Renamed agent-level "MLP" references to "DQN" in code comments and messages.

kiran-sairam · kiran-sairam · commit 8487bf199238 · 2026-05-07T19:42:45.000-04:00
- run_experiments.py, record_gameplay.py, record_all_gifs.py: print/warning
  messages and CLI usage examples
- save_load.py: module docstring + save/load print messages
- train.py: docstring renamed and corrected (was claiming all agents use
  semi-gradient SARSA — the DQN agent actually uses off-policy Q-learning
  with replay)
- test_double_dqn.py: print label
diff --git a/record_all_gifs.py b/record_all_gifs.py
@@ -36,7 +36,7 @@
     HAS_TORCH = True
 except ImportError:
     HAS_TORCH = False
-    print("WARNING: PyTorch not installed. MLP GIFs will be skipped.")
+    print("WARNING: PyTorch not installed. DQN GIFs will be skipped.")
 
 GRID_SIZE = 20
 CELL_SIZE = 30
diff --git a/record_gameplay.py b/record_gameplay.py
@@ -98,9 +98,9 @@ def make_agent(algo, rep_name, weights_dir=WEIGHTS_DIR, name=None):
     """
     Create a fresh agent for the given algo/rep.
 
-    For MLP agents, reads the architecture (hidden_dims) directly from the
-    checkpoint file so v1 (hidden_dim=128) and v2 (hidden_dims=(256,128))
-    weights both load correctly without any flags.
+    For the DQN agent, reads the architecture (hidden_dims) directly from
+    the checkpoint file so any saved architecture loads correctly without
+    any flags.
     """
     rep = REPRESENTATIONS[rep_name]()
 
@@ -121,7 +121,7 @@ def make_agent(algo, rep_name, weights_dir=WEIGHTS_DIR, name=None):
 
     elif algo == "mlp":
         if not HAS_TORCH:
-            raise ImportError("PyTorch required for MLP")
+            raise ImportError("PyTorch required for DQN")
         mlp_name = name or weight_name(algo, rep_name)
         pt_path = os.path.join(weights_dir, f"{mlp_name}.pt")
         if os.path.exists(pt_path):
@@ -392,7 +392,7 @@ def main():
         formatter_class=argparse.RawDescriptionHelpFormatter,
         epilog="""
 examples:
-  # Watch MLP on compact representation
+  # Watch DQN on compact representation
   python record_gameplay.py --watch mlp compact
 
   # Watch a specific seed
diff --git a/run_experiments.py b/run_experiments.py
@@ -6,7 +6,7 @@
     3. max_steps_factor=3 (1,200 steps max)
     4. Larger tile hash table (262,144)
     5. Epsilon decay over 80% of training
-    6. Default 20,000 episodes (MLP needs more steps to converge with replay)
+    6. Default 20,000 episodes (DQN needs more steps to converge with replay)
 
 Usage:
     python run_experiments.py                          # all configs
@@ -42,7 +42,7 @@
     HAS_TORCH = True
 except ImportError:
     HAS_TORCH = False
-    print("WARNING: PyTorch not installed.

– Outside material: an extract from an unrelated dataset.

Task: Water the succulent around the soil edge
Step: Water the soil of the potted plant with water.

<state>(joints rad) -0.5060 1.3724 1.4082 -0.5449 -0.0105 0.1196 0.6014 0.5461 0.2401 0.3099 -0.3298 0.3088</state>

MLP experiments will be skipped.")
+    print("WARNING: PyTorch not installed. DQN experiments will be skipped.")
 
 
 # ============================================================
@@ -189,7 +189,7 @@ def make_agent(algo: str, rep_instance, config: ExperimentConfig, seed: int, env
         return agent
     elif algo == "mlp":
         if not HAS_TORCH:
-            raise ImportError("PyTorch required for MLP agent")
+            raise ImportError("PyTorch required for DQN agent")
         p = config.algo_params
         return DoubleDQNAgent(
             representation=rep_instance,
diff --git a/snake_rl/agents/train.py b/snake_rl/agents/train.py
@@ -8,9 +8,11 @@
     - Logging (per-episode metrics via RunLogger)
     - Progress reporting
 
-The same loop is used for linear FA, tile coding, and MLP agents,
-since they all use the semi-gradient SARSA update — only the
-function approximation differs.
+The same loop is used for linear FA, tile coding, and DQN agents.
+Linear FA and tile coding agents do a semi-gradient SARSA update on
+each step; the DQN agent stores the transition and runs a mini-batch
+Double-Q update internally. Only the agent's `.update()` method differs
+— the surrounding loop interface is identical.
 """
 
 import time
diff --git a/snake_rl/utils/save_load.py b/snake_rl/utils/save_load.py
@@ -1,7 +1,7 @@
 """
 Save and load trained agent weights.
 
-Supports all three agent types: Linear FA, Tile Coding, MLP.
+Supports all three agent types: Linear FA, Tile Coding, DQN.
 """
 
 import os
@@ -45,7 +45,7 @@ def save_agent(agent, name: str, directory: str = WEIGHTS_DIR):
             }, filepath)
             print(f"Saved {agent_type} weights to {filepath}")
         except ImportError:
-            print("PyTorch required to save MLP weights")
+            print("PyTorch required to save DQN weights")
 
     else:
         raise ValueError(f"Unknown agent type: {agent_type}")
@@ -79,7 +79,7 @@ def load_agent_weights(agent, name: str, directory: str = WEIGHTS_DIR):
             agent.q_net.load_state_dict(checkpoint["q_net"])
             print(f"Loaded {agent_type} weights from {filepath}")
         except ImportError:
-            print("PyTorch required to load MLP weights")
+            print("PyTorch required to load DQN weights")
 
     else:
         raise ValueError(f"Unknown agent type: {agent_type}")
diff --git a/tests/test_double_dqn.py b/tests/test_double_dqn.py
@@ -249,7 +249,7 @@ def test_training_improves(self):
         early = np.mean(logger.scores[:300])
         late = np.mean(logger.scores[-300:])
         assert late > early, f"Scores should improve: early={early:.2f}, late={late:.2f}"
-        print(f"    [MLP] Early: {early:.2f} → Late: {late:.2f}")
+        print(f"    [DQN] Early: {early:.2f} → Late: {late:.2f}")
 
 
 # ============================================================